#### [Work to be completed]
Set down exactly the lines below, starting at the one that contains "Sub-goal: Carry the" and ending at the one that contains "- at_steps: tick", with both of those lines included and nothing else.

#### [Supplied material]
:::::

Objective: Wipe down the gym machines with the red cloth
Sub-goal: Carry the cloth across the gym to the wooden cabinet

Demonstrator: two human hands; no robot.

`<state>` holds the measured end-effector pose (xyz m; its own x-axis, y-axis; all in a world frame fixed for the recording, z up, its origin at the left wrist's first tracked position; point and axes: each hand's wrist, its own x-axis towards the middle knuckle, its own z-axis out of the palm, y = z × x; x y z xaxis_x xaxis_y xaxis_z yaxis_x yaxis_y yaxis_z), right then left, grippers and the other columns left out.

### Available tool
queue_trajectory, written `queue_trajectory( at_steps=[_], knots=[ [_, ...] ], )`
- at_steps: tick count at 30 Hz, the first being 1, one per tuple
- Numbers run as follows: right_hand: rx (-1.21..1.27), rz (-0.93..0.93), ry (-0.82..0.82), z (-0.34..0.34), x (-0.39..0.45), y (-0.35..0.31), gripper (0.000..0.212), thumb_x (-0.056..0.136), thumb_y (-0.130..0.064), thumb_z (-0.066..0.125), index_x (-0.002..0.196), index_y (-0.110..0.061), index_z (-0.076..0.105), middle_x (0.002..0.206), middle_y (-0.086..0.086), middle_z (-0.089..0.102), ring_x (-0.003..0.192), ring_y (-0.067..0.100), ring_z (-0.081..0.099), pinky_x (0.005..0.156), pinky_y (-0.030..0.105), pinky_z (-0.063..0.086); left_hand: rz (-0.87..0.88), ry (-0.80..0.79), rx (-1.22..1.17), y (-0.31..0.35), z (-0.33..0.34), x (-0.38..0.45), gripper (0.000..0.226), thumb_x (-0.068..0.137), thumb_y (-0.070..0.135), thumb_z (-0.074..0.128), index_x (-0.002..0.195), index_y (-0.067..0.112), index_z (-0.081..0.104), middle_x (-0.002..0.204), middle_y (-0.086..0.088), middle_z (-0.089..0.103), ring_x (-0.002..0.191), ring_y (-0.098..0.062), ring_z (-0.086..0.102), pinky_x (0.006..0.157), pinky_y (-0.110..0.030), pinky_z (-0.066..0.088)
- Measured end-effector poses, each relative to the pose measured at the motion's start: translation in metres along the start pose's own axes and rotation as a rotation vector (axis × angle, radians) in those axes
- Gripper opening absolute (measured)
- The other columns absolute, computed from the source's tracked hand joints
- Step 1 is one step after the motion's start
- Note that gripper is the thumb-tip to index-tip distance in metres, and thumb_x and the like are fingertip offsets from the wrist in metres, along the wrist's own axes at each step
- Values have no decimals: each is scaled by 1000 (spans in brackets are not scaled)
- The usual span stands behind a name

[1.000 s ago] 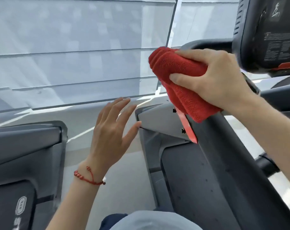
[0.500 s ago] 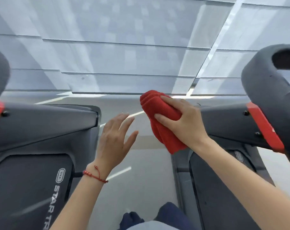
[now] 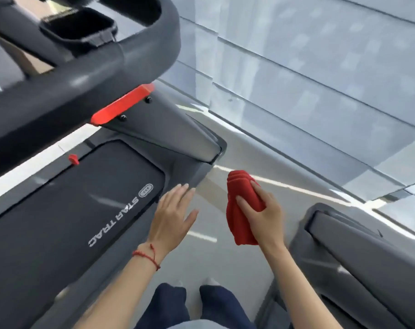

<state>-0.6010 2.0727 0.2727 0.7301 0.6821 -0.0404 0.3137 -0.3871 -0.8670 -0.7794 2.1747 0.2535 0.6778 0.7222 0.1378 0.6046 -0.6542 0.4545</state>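
Observation:
My right hand (image 3: 261, 214) grips the folded red cloth (image 3: 241, 210) in the air over the grey floor between two treadmills. The cloth touches no machine. My left hand (image 3: 173, 214) is held flat with straight fingers, empty, near the front corner of the left treadmill (image 3: 83, 210), whose black belt reads STAR TRAC. That machine's dark handrail (image 3: 83, 74) with a red strip (image 3: 121, 105) crosses the upper left. A second treadmill (image 3: 344, 245) lies at the lower right.
A glass wall with pale blinds (image 3: 320, 91) runs along the far side past the treadmill fronts. A strip of grey floor (image 3: 225, 257) runs between the two machines, where my legs in dark trousers (image 3: 185, 305) stand.
My view has swung left from the right treadmill to the left one. My right hand has carried the cloth off the right machine's rail into the gap; my left hand stays flat.

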Motion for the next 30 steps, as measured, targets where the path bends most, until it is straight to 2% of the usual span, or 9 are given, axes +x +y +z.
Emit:
queue_trajectory(
  at_steps=[5,8,10,12,19,25,27,30],
  knots=[
    [-50,-79,-190,11,16,18,49,75,-37,70,122,-34,56,102,-9,58,92,13,56,81,28,42,-252,81,-9,4,15,-30,50,90,35,36,125,4,53,130,-16,54,124,-31,46,102,-48,36],
    [-91,-134,-324,22,19,23,49,76,-37,69,122,-33,56,107,-8,58,96,14,55,86,34,45,-365,130,22,7,23,-52,47,90,33,41,125,4,53,128,-16,55,122,-32,48,101,-46,35],
    [-118,-167,-412,33,18,25,49,76,-38,69,123,-33,56,102,-8,58,94,15,55,85,34,45,-445,161,37,8,25,-69,48,90,33,40,124,3,53,127,-16,56,121,-32,49,100,-45,34],
    [-125,-182,-498,46,14,24,50,75,-38,69,123,-34,55,95,-12,55,89,13,55,83,32,44,-531,201,43,5,26,-89,43,90,29,47,124,3,53,129,-16,55,122,-32,48,101,-44,34],
    [-153,-285,-744,105,-27,8,50,75,-39,70,122,-36,55,94,-18,52,86,7,54,77,25,41,-818,324,49,-12,15,-172,43,90,23,52,128,4,50,133,-16,52,126,-32,44,103,-44,30],
    [-196,-442,-909,161,-95,-23,50,75,-36,72,123,-32,56,100,-10,53,89,10,52,81,24,37,-983,411,56,-30,-3,-248,43,89,20,54,127,1,50,130,-19,53,124,-36,45,102,-46,34],
    [-206,-501,-966,180,-122,-32,51,74,-38,72,122,-34,56,99,-9,54,86,9,53,78,21,37,-1051,442,63,-36,-9,-275,45,88,25,49,127,2,51,131,-18,53,124,-35,46,101,-46,34],
    [-218,-560,-1061,206,-164,-42,50,73,-43,71,121,-40,55,94,-18,51,80,-4,52,69,6,32,-1147,469,59,-44,-13,-316,45,92,29,46,131,6,47,136,-15,49,128,-31,41,105,-44,32]
  ],
)
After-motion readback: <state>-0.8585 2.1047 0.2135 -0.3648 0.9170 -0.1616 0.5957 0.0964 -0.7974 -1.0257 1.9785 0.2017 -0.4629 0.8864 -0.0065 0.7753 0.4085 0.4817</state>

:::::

#### [Response below]
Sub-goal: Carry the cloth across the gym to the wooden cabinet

Demonstrator: two human hands; no robot.

`<state>` holds the measured end-effector pose (xyz m; its own x-axis, y-axis; all in a world frame fixed for the recording, z up, its origin at the left wrist's first tracked position; point and axes: each hand's wrist, its own x-axis towards the middle knuckle, its own z-axis out of the palm, y = z × x; x y z xaxis_x xaxis_y xaxis_z yaxis_x yaxis_y yaxis_z), right then left, grippers and the other columns left out.

### Available tool
queue_trajectory, written `queue_trajectory( at_steps=[_], knots=[ [_, ...] ], )`
- at_steps: tick count at 30 Hz, the first being 1, one per tuple

Nothing further is needed for this exercise.